ISTANBUL — Turkish novelist Elif Shafak hasn’t had a happy 12 months. Last summer, the 36-year-old spent most of her first pregnancy preparing to go on trial.

In September, three days after her daughter, Sehrazat Zelda, was born, she was acquitted of “insulting Turkishness” under the now notorious Article 301 of the Turkish penal code.

But in January, Shafak’s relief turned to fear and mourning after a Turkish nationalist youth shot dead her friend, the Turkish-Armenian editor Hrant Dink, in a crime connected to his own high-profile trials under Article 301. He wrote, in newspapers, as Shafak did in fiction, about the taboo subject of the mass killing of ethnic Armenians in Ottoman Turkey during World War I.

Shafak now has a bodyguard, as does Nobel Laureate Orhan Pamuk, another 301 defendant.

So while she should be enjoying the widely praised English-language publication of her novel, “The Bastard of Istanbul,” the writer considered to be one of Turkey’s most promising young novelists is keeping a low profile. She has also had enough of discussing politics at the expense of literature.

“I do think it is a pity that Turkish writers grab the attention of the Western world only or mainly because of political reasons. Unfortunately, a similar attention is not paid to our fiction,” she says in the measured English that has become familiar ground for her now that she has written the last two of her eight novels in the language and begun to divide her time between Turkey and the U.S., holding teaching posts in Boston, Michigan and Arizona.

“People in America and Europe knew about the book before the book was out. As a novelist, I felt troubled by this experience. I believe novels should speak for themselves,” she says.

“The Bastard of Istanbul” follows the lives of two families — one living in San Francisco, the other in Istanbul — that become intertwined when the Armenian-American stepdaughter of a Turkish man decides to explore her past by visiting his family in Istanbul. The novel examines the theme of amnesia versus memory — in this case, the Armenians’ quasi-obsession with the past and the Turks’ willful avoidance of it.

This story first appeared in the April 26, 2007 issue of WWD.  Subscribe Today.

Shafak says the theme developed from her attempts to come to terms with a lonely childhood full of hurt and separation. Born in France in 1971, she grew up the only daughter of a single Turkish mother who traveled the world in her job as a diplomat.

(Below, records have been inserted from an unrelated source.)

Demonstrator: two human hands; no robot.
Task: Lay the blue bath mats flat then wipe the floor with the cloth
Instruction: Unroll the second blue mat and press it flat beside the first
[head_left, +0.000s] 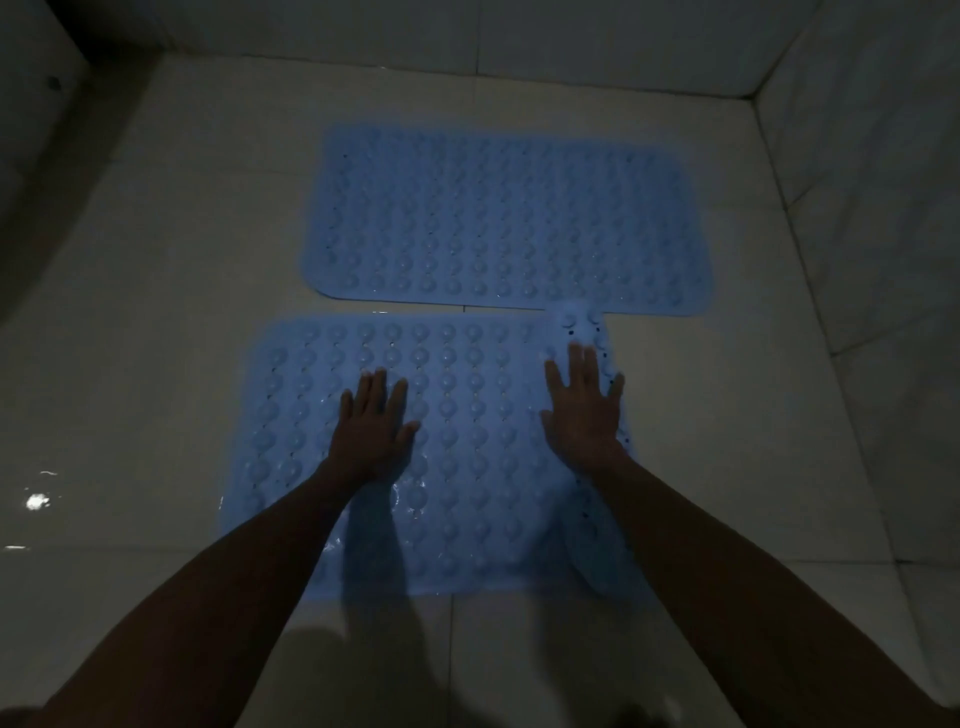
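Two bath mats lie on the tiled floor (171, 322), one behind the other. The far mat (506, 223) sits nearer the back wall (467, 31) and reaches further right. The near mat (452, 415) lies just before it (its far right corner overlaps the far mat's near edge). On the near mat rest the left hand (371, 423) and, right of it, the right hand (584, 410).

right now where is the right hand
In the head view the right hand lies flat on the right edge of the near mat, just below the far mat.
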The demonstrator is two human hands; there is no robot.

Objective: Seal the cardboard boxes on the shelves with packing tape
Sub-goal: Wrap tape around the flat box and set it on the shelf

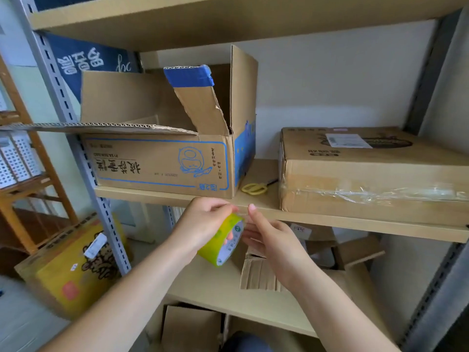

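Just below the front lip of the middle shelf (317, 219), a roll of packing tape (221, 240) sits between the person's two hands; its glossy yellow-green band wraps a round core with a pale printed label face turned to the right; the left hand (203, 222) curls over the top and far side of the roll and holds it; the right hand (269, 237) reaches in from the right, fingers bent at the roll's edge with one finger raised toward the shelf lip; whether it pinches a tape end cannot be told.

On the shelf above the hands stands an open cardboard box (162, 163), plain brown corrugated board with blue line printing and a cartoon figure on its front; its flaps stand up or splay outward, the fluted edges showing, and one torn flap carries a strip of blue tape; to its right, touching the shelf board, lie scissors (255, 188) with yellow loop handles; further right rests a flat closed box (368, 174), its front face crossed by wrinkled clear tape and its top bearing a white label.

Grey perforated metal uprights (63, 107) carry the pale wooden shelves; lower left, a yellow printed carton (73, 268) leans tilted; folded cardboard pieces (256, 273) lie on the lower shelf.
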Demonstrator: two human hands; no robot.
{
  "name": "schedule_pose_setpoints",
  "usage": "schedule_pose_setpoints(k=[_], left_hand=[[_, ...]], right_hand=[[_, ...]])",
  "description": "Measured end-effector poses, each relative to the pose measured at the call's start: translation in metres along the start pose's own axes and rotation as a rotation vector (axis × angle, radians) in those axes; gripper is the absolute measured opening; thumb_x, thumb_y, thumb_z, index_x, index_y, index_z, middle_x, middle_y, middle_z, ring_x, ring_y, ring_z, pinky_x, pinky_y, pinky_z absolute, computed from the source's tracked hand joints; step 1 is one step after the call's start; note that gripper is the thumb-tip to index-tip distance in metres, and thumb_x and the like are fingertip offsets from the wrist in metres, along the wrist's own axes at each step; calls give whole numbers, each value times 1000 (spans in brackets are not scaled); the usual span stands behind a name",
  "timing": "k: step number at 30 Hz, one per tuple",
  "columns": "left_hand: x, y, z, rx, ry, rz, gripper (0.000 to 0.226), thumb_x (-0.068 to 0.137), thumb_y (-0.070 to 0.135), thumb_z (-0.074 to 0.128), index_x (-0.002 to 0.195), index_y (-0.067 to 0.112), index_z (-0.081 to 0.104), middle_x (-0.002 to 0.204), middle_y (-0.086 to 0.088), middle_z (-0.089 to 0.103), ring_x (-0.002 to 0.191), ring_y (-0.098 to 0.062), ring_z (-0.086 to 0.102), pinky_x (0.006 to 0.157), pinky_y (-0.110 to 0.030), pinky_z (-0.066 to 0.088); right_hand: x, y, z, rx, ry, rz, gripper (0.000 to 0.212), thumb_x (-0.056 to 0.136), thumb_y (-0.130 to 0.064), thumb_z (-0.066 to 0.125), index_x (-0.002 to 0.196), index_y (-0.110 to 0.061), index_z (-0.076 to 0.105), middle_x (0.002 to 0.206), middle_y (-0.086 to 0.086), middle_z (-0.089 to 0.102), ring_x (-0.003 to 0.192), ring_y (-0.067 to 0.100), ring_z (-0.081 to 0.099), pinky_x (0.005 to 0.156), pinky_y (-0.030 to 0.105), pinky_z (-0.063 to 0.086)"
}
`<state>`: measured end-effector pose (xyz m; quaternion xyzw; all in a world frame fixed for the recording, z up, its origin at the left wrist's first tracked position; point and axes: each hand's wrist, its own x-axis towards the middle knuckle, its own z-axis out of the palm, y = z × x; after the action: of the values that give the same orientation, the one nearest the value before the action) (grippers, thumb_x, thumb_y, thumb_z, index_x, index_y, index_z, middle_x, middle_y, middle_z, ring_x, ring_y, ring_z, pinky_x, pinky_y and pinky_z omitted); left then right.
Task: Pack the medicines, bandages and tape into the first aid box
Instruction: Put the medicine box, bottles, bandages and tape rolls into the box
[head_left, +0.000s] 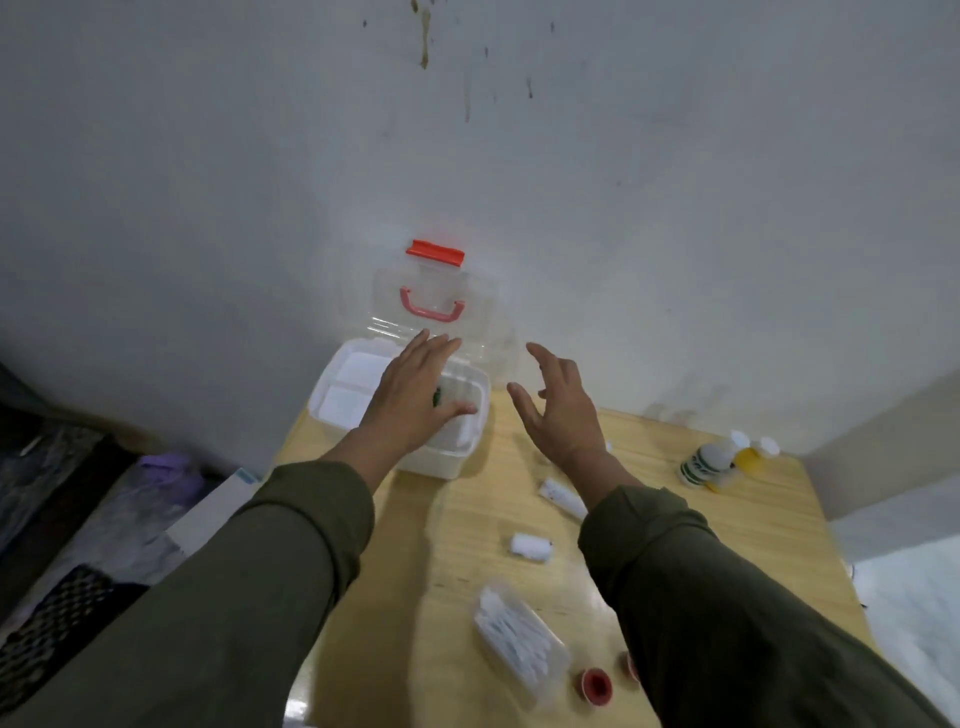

The rupture from what society Shafak had at each new posting and the lack of a family turned her into an avid reader of a range of writers, from Balzac to Paul Auster and the mystic Rumi. Her love of literature developed into love of expressive language on its own merits. Shafak insists, in the face of strong modernist Turkish disapproval, on using old Persian and Arabic words that had been purged after the Ottoman Empire became a republic in the early 20th century.

“My starting point [for the novel] was a simple question: If the past is gloomy, if it is heavily loaded, is it worth knowing more about it, or is it better to move on and let the bygones be bygones?” she says.

“My childhood was gloomy, too, and remembering always hurt, so I avoided it,” Shafak continues. “There came a point in my life when I realized that without memory of the past, you cannot possibly mature. This is true for individuals and for nations. And yet at the same time, if you stick to the past all the time, you cannot move forward and will find yourself in a loop of repetitions.”

The main thrust of the story is carried by a cast of often eccentric women, including a quartet of fearsome sisters in a Turkish family whose men just happened to die off, leaving the women to seek the story of their past.

“If and when memory survives, we owe it to women. Mothers, grandmothers, aunties pass stories to their daughters and granddaughters. Women are the main carriers of collective memory,” Shafak says.

Yet she is wary of being stereotyped by the English-reading public as a “Muslim woman writer,” with all the attendant expectations — the feeling that she should be writing about the exotic, the struggle of a downtrodden class of people in macho societies, honor killings, wife-beating and so on.

In Turkey, there is the opposite expectation — that a woman of her modern outlook shouldn’t be interested in Muslim mysticism, as she is, or in the old-fashioned language of the “discredited” Ottomans.

But literature, she believes, is one of the strongest weapons available to thrust aside the kind of stereotyping and taking sides that in their extreme forms encapsulate the most dangerous elements of modern society.

“As a writer, the boundaries of a nation-state do not constitute the boundaries of my imagination….That the world is becoming more and more polarized between ‘East’ and ‘West,’ or ‘us’ and ‘them’ is a great concern to me,” she says. “Writers and artists can help to heal old wounds and transcend the boundaries that people on all sides take for granted. At the core of literature lies the ability to empathize with others.”